On the whole I want as many insurers and states to engage in a Silver Gap strategies. However there are situations where it can be used offensively to bugger and beggar competitors. Let’s walk though an example.
The scenario needs one insurer that actually wants to cover people in a county. It also needs an insurer that for political/strategic/publicity reasons wants to be on Exchange while selling as few policies as possible. I can think of at least one situation where that is an accurate assessment of the pricing configuration. The way that a company stays on Exchange but does not sell many policies is to offer a plan design that meets minimum requirements but is a horrendous value proposition while being priced very high compared to its competing plans.
Silver Spamming strategies by the active insurer enable this sit out and wait strategy by the passive/avoiding insurer. Mild Silver Gapping strategies where the active carrier offers a low price narrow network Silver and then a broader network plan priced 12% higher as the benchmark Silver when the passive Silver is priced 80% above the benchmark will also allow for a passive presence with low enrollment.
However if the active carrier decides that it wants to screw its competitor it can by embracing an extreme Silver Gap strategy. It would offer its low cost narrow network plan only. All of the sudden, the passive carrier’s Silver is now the #2 Benchmark Silver. The #1 Silver by the active carrier has extremely low post-premium prices so it will suck in all of the healthy risk in the market. The plan that was supposed to be a placeholder gets significant membership that the offering carrier was not anticipating and it is higher risk membership.
So in odd corner cases like this, the Silver Gap strategy can be deployed offensively.
I'mNotSureWhoIWantToBeYet
Is there a way to prevent pathological gaming of the Exchanges like this? Would “continuous” enrollment help? I.e. AC-AS decides to punish Betna and introduces an appropriate plan. Can that only happen at the start of the Exchange year, or can they do that at any time? If they can do it any time, would it help combat the pathology to let people in that universe (that state or that area served by the plan) to have the option of adjusting their plan whenever new options become available that would be appropriate for them?
It seems that if companies have the opportunity to game the system, then customers should have the same opportunity to take advantage of the gaming – to help discourage the practice if noting else. If AC-AS and Betna want to have a Black Friday sale, then people should have the opportunity to make them think twice. If people only get the opportunity to change plans once a year (unless there’s an appropriate “event”), then the gaming seemingly can only help the clever companies which is not good for a sustainable system.
Am I confused by what you’re saying?
Does the “second silver” benchmark rule need to be changed? Would “2nd silver applied unless there are less than 5 plans/vendors available. If there are less than 5 then …” make more sense and be more resistant to gaming?
Thanks.
Cheers,
Scott.
Richard Mayhew
@I’mNotSureWhoIWantToBeYet: All good questions and the short answer is I don’t know.
I am not a big fan of allowing people to switch consistently as that destroys risk pools and insurance becomes a pre-paid buyers club with mad risk adjustment problems.
As far as the 2nd Silver, changing that subsidy to “Here is what the Government would spend to cover this person in this county…. go do your best ” like the Medicare Advantage billing system could be a better solution.
Applejinx
So, do you figure that now every single active carrier will go for this exploit? Seems that if you’re able to identify it, so are they. Plus, now you’ve told them :)
Richard Mayhew
@Applejinx: What set of exploits?
The beggaring thy neighbor one is when emotions really take over from decision making when Company A’s leadership gets non-monetary psychic reward for screwing Company B.

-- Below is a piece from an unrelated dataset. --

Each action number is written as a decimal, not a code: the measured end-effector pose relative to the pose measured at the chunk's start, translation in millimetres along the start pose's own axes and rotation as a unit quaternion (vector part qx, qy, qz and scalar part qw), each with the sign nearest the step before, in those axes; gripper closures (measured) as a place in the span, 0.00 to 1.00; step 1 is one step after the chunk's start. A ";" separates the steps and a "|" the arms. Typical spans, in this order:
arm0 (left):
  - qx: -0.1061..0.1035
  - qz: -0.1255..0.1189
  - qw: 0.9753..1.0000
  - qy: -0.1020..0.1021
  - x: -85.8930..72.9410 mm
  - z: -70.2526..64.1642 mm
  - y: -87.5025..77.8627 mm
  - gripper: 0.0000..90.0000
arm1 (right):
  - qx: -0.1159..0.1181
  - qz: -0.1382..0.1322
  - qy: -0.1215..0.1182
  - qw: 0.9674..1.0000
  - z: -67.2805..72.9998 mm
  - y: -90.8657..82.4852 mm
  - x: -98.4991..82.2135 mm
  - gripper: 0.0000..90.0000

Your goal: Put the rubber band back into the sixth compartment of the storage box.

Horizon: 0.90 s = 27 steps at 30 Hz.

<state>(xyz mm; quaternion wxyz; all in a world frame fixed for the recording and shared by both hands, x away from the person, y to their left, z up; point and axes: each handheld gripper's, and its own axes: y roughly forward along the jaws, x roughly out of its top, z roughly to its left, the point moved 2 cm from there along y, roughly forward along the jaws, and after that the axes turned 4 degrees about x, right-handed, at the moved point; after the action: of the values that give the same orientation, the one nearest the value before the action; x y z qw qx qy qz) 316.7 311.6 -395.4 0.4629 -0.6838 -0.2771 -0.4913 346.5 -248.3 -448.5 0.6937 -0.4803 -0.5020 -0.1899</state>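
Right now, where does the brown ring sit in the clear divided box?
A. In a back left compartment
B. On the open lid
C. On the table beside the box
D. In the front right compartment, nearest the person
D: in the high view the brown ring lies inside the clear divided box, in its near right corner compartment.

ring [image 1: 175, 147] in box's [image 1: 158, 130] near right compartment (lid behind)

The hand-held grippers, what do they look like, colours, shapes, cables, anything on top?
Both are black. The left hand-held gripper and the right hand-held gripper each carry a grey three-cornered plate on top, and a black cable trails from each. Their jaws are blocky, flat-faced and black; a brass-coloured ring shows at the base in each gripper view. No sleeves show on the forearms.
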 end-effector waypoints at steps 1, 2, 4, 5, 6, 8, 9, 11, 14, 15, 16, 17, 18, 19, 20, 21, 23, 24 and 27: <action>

The other two situations are happening in at least several states. The APTC hack does not work when the plan designs from multiple competitors are tightly clustered around a low cost converged configuration. The minimum requirements for it to work is one company with a signficantly lower priced Silver plan. Gaming it out, a #1 Silver that from Company A that is only say $3 cheaper than the #2-7 Silvers offered by Company B-E won’t do much.